In interrogation in the Federal Supreme Court of the coup plot, the former president () and his former ordeal of orders departed notions of legality to justify coup discussions that would aim to prevent the president’s inauguration (PT), experts heard by Sheet.
For them, Bolsonaro and Cid triggered an idea of ”instrumental legality” entrained in military culture that misrepresents the real concept of legality and affront to the Constitution.
An example of this is Bolsonaro’s speech in the interrogation on Tuesday (10), when the politician again said that he always acted within the limits of the Magna Carta. At the same time, he admitted to talking about “alternatives” and even mentioned the discussion of state of siege, in a legal context that did not justify the measures.
The state of defense, which restricts individual freedoms and is called to preserve public order or social peace threatened by serious crises. Even more extreme, the state of siege is foreseen in cases of nationally or war, for example. To be decreed, it needs authorization from.
Former President and Mauro Cid were heard at interrogations started on Monday (9) and completed on Tuesday with eight defendants from the so-called central core of the coup plot.
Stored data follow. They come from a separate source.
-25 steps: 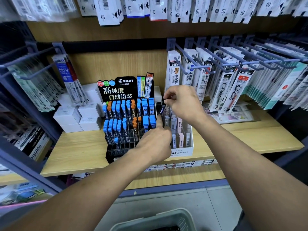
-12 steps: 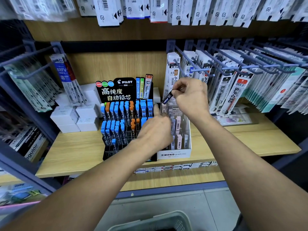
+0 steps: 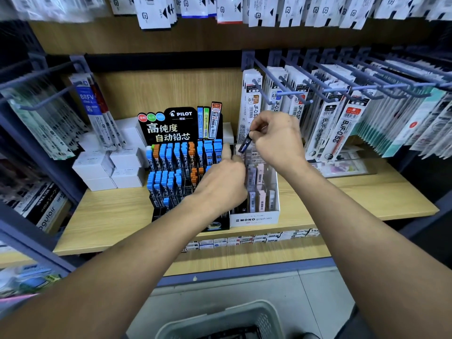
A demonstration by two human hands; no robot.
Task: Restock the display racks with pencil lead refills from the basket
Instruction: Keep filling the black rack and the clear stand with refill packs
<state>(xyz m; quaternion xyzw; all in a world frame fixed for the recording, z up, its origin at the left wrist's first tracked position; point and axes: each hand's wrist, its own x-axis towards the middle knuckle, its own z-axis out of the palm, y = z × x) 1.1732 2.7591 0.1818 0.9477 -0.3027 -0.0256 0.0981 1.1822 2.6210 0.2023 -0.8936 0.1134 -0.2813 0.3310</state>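
Note:
My right hand pinches a dark pencil lead refill case by its top, tilted, above the back of the white MONO display box. That box holds pale pink and grey refill cases in clear slots. My left hand reaches in at the seam between the MONO box and the black PILOT rack, thumb up, back of the hand toward me; its fingers are hidden. The PILOT rack carries rows of blue-capped and orange-capped refills. The grey basket sits on the floor below me.
Both racks stand on a wooden shelf. White boxes are stacked left of the PILOT rack. Pen refill packs hang on metal hooks to the right, left and above. Small boxes line the shelf below.
My right hand lifted the dark refill case up from the MONO box slots and tilted it. My left hand slid farther back along the racks.

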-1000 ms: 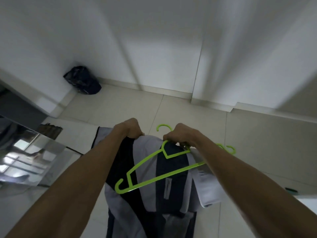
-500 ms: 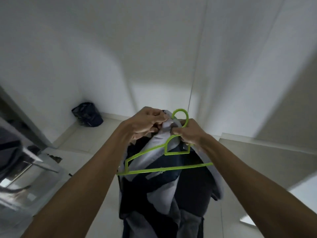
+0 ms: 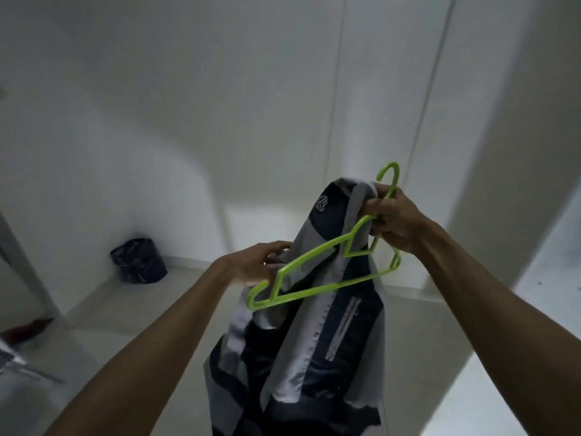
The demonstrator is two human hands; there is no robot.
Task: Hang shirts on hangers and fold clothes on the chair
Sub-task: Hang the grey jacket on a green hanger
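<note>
I take the green hanger [image 3: 327, 265] as my landmark. It hangs tilted in the air in front of me, hook end high, its far arm dropping low toward my left. My right hand [image 3: 393, 220] is clamped on its neck just below the hook, and the same fingers pinch the top edge of the navy and grey shirt [image 3: 317, 328] against it. I judge that double pinch is what keeps garment and hanger together while neither shoulder is seated.

The shirt drapes mostly behind and below the hanger. One grey panel falls across the lower bar, and the rest hangs bunched toward the floor [image 3: 151, 313]. A logo patch shows just above the hanger's upper arm. A zipped pocket shows below the bar.

My left hand [image 3: 261, 262] sits at the hanger's low end, fingers curled into the cloth there. I cannot tell whether it grips the plastic as well. I read the tilt as deliberate: the lowered arm gives that hand a point to feed into a shoulder or sleeve opening. The hands are apart, one at each end of the hanger.

Well beyond the hanger's low end, a dark bag [image 3: 138, 261] sits on the floor against the white wall [image 3: 157, 105]. No chair is in view.
</note>
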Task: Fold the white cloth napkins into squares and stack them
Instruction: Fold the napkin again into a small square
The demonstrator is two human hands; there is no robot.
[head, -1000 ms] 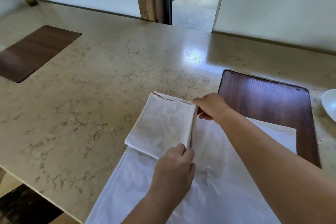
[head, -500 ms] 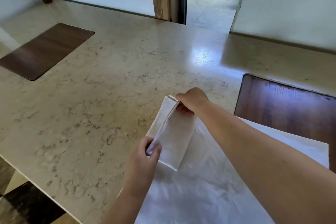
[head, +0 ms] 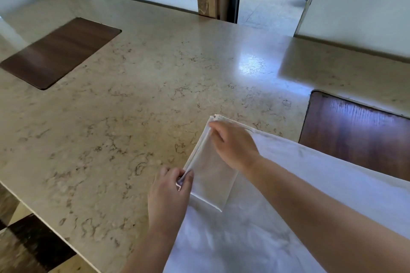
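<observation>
A folded white napkin (head: 210, 182) lies as a narrow rectangle on top of a larger, spread-out white cloth (head: 288, 206) on the marble counter. My left hand (head: 169, 193) pinches the napkin's near left corner between thumb and fingers. My right hand (head: 233, 144) rests on the napkin's far end, fingers at its left folded edge near the far corner. My right forearm crosses over the spread cloth and hides part of it.
The beige marble counter (head: 133, 106) stretches left and back. A dark wooden placemat (head: 57, 51) lies at the far left, another (head: 359, 133) at the right, partly under the cloth. The counter's front edge runs along the lower left. A doorway opens behind.
The napkin's right half was folded over to the left, turning the wide square into a narrow rectangle. Both hands shifted to its left edge, and the view panned left.
</observation>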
They are accused of the crimes of coup d’état, attempted abolition of the Democratic Rule of Law, armed criminal association, damage qualified to public assets and deterioration of listed assets.
For Bolsonaro, who presented himself at the court as a reserve and not a politician, talking about acting within the Constitution and citing scammer conversations could not be contradictory because he uses an instrumental and misrepresentative concept of legality, focusing on the notion of hierarchy and chain of command overlapping the appreciation to constitutional values, experts say.
Similarly, Lieutenant Colonel Mauro Cid cited during his interrogation companions who would act “within the circle of legality of the Armed Forces” and that would hardly act without the authorization of superiors.
Cid said the military would not break a “link of legality”, no matter how suspicious of the electoral process.
“They would do nothing that broke a link of legality. For something to be done, it would have to have an order. This order had to come with the president, commander of the army and came the order for subordinate echelons,” he said, highlighting the importance of hierarchy and chain of command.
According to Danilo Pereira Lima, professor of constitutional law and coordinator of the Claretian Law course of Batatais, in addition to these notions of hierarchy and command structures, many military “buy” an idea of ”authoritarian and instrumental” legality.
“This instrumental legality can substantiate a coup, a dictatorship and opposes the notion of democratic constitutional legality. An instrumental legality allows the manipulation of the law according to the interests of those who hold power,” says Lima.
He evaluates that the notion of democratic constitutional legality, in turn, is the opposite of the military man mobilized. “And it is this notion that allows the construction, the consolidation of a Democratic Rule of Law. Now, instrumental legality serves as the interests of those who hold power. It will substantiate a coup, a dictatorship, the suspension of fundamental rights and guarantees,” says Lima, for whom this idea of legality of the military is not committed to the permanence and stability of democratic institutions.
He argues that if the military adopted the conception of a democratic constitutional legality, they would not be appropriate to follow a “clearly unconstitutional” order.
“Of course the president is the commander in chief of the Armed Forces, but he is also subordinate to the Constitution. So if he gives an unconstitutional order, the military, the commanders of the forces, cannot fulfill that order. Above all these agents is the Constitution,” he says.
Andrea Paula Kamensky, PhD in Economic History from USP and expert in history, military culture and dictatorship, agrees that military sectors use a misrepresentation of legality to justify their actions.
She states that “the history, culture and military education that still remain is authoritarian, omits or distorts historical facts and is based on a false discourse of legality.”
For Kamensky, this trend relates to the fact that the military forged, in the 1964 dictatorship, a series of authoritarian laws and institutional devices that were imposed on civil society to legitimize military presidents and censor, arrest and exterminate political opposition.
“Since all this is very recent, from a historical point of view, and successive post-redemocratization governments had no courage or political will to confront and reformulate military education, this authoritarian view remained disguised as something legal, that the Armed Forces can override constitutional and democratic powers, because they often consider themselves institutionally above them and superior to other republican institutions,” says Kamensky.